Minos Kalokairinos (Μίνως Καλοκαιρινός, 1843, Heraklion - 1907, Heraklion) was a Cretan Greek businessman and amateur archaeologist.

He was the first person to undertake excavations of the ancient site of Knossos, and the first to identify the location of the palace of the rulers during the Minoan period, which is popularly known as the Knossian Labyrinth. His excavations were later continued by Arthur Evans.

Biography 
He was the youngest of the sons of Andreas Kalokairinos, a rich landowner, who owned, in particular, the site of the Cnossian palace. He obtained secondary education on the isle of Syros, then enrolled at the law faculty of the university of Athens where he only studied for a year, as his father's illness forced him to return to Heraklion. After his father died, he and his brother Lysimachos Kalokairinos took over his soap manufacturing business.

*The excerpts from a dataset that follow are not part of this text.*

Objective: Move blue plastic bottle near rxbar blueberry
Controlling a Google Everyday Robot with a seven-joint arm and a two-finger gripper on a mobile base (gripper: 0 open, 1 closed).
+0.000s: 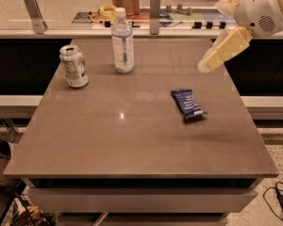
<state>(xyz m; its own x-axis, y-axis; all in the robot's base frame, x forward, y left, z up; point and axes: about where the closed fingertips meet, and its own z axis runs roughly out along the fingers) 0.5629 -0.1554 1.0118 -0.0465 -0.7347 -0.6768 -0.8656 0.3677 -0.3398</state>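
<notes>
The blue plastic bottle [122, 41] stands upright at the back of the table, left of the middle, clear with a white cap and a pale label. The rxbar blueberry [187, 104] lies flat right of the middle, a dark blue wrapper with white lettering. My gripper [208, 64] hangs in the air over the table's right rear part, pointing down and to the left. It is above and behind the bar and well to the right of the bottle. It touches nothing.
A dented silver-green can [74, 66] stands at the left, a little in front of the bottle. The brown table [132, 145] has edges close on the right and front. A counter [179, 20] with clutter runs behind it.
</notes>
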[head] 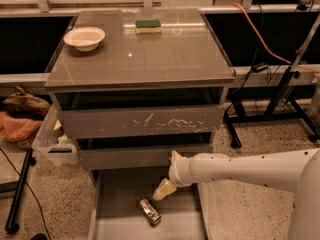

In 1869 he married Skevo Kyriazi, with whom he had five children.  In 1895 his company went bankrupt.

In 1903 he resumed his legal studies.

Excavations 
The initial excavation began in 1877 on the Kephala Hill, followed by full-scale excavations in 1878 which revealed  the first hard evidence that Knossos (or Cnossos), the centre of the Minoan civilization, was there, attracting worldwide interest.

The Turkish authorities who controlled the island forced him to stop excavations three weeks later, but he managed to discover storage rooms and a corner part of the throne hall of the west wing of the palace.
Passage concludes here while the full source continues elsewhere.